▶ _Problem_
What you return should match the listing exactly, minus its images.

[[ Given information open ]]

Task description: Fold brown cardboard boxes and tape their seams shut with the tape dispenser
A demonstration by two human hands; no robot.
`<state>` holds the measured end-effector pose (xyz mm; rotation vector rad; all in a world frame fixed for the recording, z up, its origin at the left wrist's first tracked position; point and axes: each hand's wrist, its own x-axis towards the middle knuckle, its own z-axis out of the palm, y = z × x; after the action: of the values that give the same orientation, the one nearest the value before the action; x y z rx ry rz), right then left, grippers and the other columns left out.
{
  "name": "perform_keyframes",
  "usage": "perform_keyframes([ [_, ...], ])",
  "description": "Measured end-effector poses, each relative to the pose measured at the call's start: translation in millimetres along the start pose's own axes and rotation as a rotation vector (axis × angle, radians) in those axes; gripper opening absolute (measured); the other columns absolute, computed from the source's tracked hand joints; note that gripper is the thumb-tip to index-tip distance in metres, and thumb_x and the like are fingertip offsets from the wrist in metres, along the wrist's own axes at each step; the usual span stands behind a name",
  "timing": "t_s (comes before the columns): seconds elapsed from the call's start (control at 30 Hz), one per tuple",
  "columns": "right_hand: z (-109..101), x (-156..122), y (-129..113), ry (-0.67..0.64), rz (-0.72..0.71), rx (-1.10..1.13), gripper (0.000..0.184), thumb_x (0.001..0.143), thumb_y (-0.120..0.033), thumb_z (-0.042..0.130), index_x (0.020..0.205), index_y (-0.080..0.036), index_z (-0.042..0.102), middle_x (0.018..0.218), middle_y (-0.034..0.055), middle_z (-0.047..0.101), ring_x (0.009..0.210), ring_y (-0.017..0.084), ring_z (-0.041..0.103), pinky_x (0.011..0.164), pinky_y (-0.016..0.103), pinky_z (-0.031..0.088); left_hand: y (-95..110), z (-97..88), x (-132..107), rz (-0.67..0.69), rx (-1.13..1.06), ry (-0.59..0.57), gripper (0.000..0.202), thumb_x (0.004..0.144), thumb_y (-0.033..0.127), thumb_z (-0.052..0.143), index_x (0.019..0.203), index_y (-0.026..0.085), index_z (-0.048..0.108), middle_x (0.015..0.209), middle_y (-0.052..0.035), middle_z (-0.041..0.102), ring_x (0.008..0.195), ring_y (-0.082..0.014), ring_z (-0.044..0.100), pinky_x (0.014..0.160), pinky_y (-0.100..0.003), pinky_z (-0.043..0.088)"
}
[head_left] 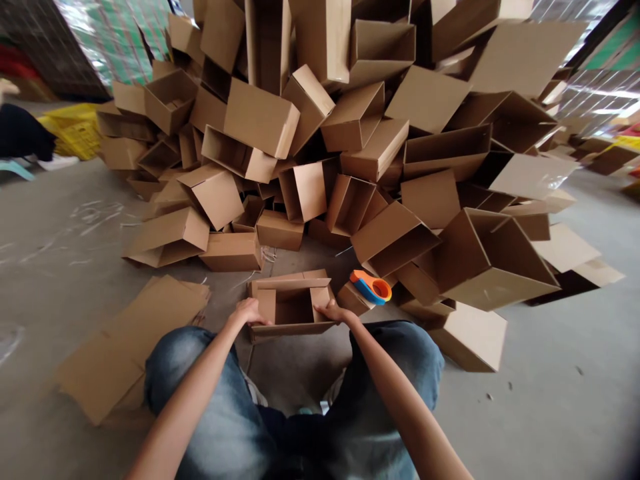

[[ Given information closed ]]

▶ _Response box_
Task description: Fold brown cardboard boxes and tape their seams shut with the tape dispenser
A demonstration by two human hands; no robot.
`<state>` holds the measured end-effector pose (xyz mm; rotation vector rad; all in a world frame fixed for the recording, z up, its origin at the left wrist's first tracked position; point and axes: each hand's wrist, its own x-axis towards the middle knuckle, its own z-axis out of the palm, y = z × x; after the action: of the values that give the same orientation, the one nearest the value before the action; x y z rx ry rz), right then left, grippers and the other columns left out.
{
  "name": "perform_keyframes",
  "usage": "perform_keyframes([ [_, ...], ])",
  "description": "Measured end-effector poses, each relative to the pose measured at the call's start: translation in millimetres along the start pose's own axes and rotation as a rotation vector (axis × angle, radians) in those axes; gripper opening absolute (measured); the other columns absolute, computed from the source's tracked hand joints; note that gripper is the thumb-tip to index-tip distance in metres, and thumb_x and the like are fingertip offsets from the wrist in metres, along the wrist's own axes at each step; the usual span stands behind a name",
  "timing": "t_s (comes before the columns): seconds elapsed from the call's start (control at 30 Hz), one per tuple",
  "columns": "right_hand: z (-109..101), x (-156..122), y (-129..113), ry (-0.67..0.64), rz (-0.72..0.71), rx (-1.10..1.13), gripper (0.000..0.184), thumb_x (0.001..0.143), thumb_y (-0.120..0.033), thumb_z (-0.042..0.130), index_x (0.020..0.205), index_y (-0.080..0.036), index_z (-0.042..0.102), middle_x (0.018..0.218), middle_y (-0.034..0.055), middle_z (-0.047..0.101), ring_x (0.009..0.210), ring_y (-0.017..0.084), ring_z (-0.041..0.103), pinky_x (0.011..0.164), pinky_y (-0.016..0.103), pinky_z (-0.031..0.088); left_hand: y (-95..110), z (-97..88), x (-132..107), rz (-0.67..0.69), rx (-1.13..1.06), ry (-0.59..0.57), gripper (0.000..0.202), thumb_x (0.004..0.144), thumb_y (-0.033..0.127), thumb_z (-0.052..0.143), index_x (0.019..0.203), index_y (-0.026..0.085), index_z (-0.048..0.108), middle_x (0.015..0.209), middle_y (-0.052..0.035), middle_z (-0.041..0.102), ring_x (0.008..0.195), ring_y (-0.082..0.014), ring_z (-0.044..0.100), pinky_x (0.014..0.160), pinky_y (-0.100..0.003), pinky_z (-0.043..0.088)"
}
[head_left] 

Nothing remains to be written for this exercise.